Quick Hit: The Relationship Between Disability and Poverty, Part 1,293,495,594 in a continuing series

Did you know that being poor puts people at greater risk for disability? And that people with disabilities are more likely to be poor? And that there’s a very strong relationship between poverty and disability, the worst kind of vicious circle? Well, you probably do, especially because we talk about it a lot here, but here’s another study confirming that, from Wayne State University (bolding mine):

Dr. Bowen and Dr. Gonzalez said the study suggests that early socioeconomic conditions play a role in a person’s risk for disability that persists throughout the course of their life.

With much of the available literature on disability focused on the role of mid-life diseases, Dr. Bowen and Dr. Gonzalez took a unique life-course approach to the topic. “This study set out to determine if early life conditions contribute to the risk for developing a disability, and if so, what those risk factors are,” Dr. Gonzalez said.

The study utilized data from the Health and Retirement Study, a nationally representative study that followed more than 18,000 Americans 51 and older over the course of eight years. Using generalized linear latent and mixed-model commands for their statistical analysis, they examined the early-life parameters of parental education ranging from zero to 17 years, as well as the father’s occupation when the respondent was 16 years old. They factored in respondents’ social mobility — education, income and wealth — and health behaviors like smoking, drinking, exercising and body weight, throughout their lives, examining whether these factors mediated the effect of early life conditions. Analyses adjusted for the predisposition for certain forms of disability caused by characteristics such as age, gender, ethnicity and disease, and tracked the changes from baseline measurements over the course of the study.

Dr. Bowen and Dr. Gonzalez said the study suggests that early socioeconomic conditions play a role in a person’s risk for disability that persists throughout the course of their life.

Our research strengthens the argument that poor conditions during childhood can put you on a path of heightened risk for health problems,” said Dr. Bowen, now a patient-safety research fellow at James A. Haley Veterans Hospital in Tampa, Fla. “This isn’t to say that people who grow up with certain socioeconomic risk factors are going to be disabled, but it does provide evidence they will be at a disadvantage.

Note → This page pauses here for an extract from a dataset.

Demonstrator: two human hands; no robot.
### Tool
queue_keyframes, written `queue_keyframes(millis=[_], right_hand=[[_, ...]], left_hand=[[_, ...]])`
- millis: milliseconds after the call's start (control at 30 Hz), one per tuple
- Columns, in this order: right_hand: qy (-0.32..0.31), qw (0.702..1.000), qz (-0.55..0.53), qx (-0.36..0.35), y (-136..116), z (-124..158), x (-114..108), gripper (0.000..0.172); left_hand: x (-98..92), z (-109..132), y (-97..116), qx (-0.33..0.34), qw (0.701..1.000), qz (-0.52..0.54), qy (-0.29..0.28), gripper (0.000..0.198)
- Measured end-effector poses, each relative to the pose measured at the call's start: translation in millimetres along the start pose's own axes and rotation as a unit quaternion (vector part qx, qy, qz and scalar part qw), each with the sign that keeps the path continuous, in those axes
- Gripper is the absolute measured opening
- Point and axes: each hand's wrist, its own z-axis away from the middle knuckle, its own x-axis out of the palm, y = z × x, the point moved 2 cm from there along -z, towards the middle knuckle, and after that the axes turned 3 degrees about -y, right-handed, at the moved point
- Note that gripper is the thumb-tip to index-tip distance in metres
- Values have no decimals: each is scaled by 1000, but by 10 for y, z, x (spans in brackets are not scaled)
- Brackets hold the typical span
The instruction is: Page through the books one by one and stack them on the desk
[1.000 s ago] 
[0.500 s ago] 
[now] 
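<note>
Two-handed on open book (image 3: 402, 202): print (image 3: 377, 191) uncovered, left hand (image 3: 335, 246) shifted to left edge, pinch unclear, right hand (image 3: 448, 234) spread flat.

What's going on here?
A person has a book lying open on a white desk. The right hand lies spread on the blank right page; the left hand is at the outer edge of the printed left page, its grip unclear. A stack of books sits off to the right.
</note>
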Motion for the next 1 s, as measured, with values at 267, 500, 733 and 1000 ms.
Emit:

This is most likely due to the lowered access to good nutrition and to important health information characteristic of people living in poverty.”

(Note: I can’t say I care for the implication that this is an education issue, which implies that it’s caused by volitional choices of people in poverty. I think it’s much more accurate to look at the constellation of socioeconomic factors which are strong determinants of health outcomes – stables and habitable affordable housing, financial and locational access to nutrition, and health care access – all of which are systemic issues, rather than individual actions. But the overall conclusions are, well, exactly what we already knew.)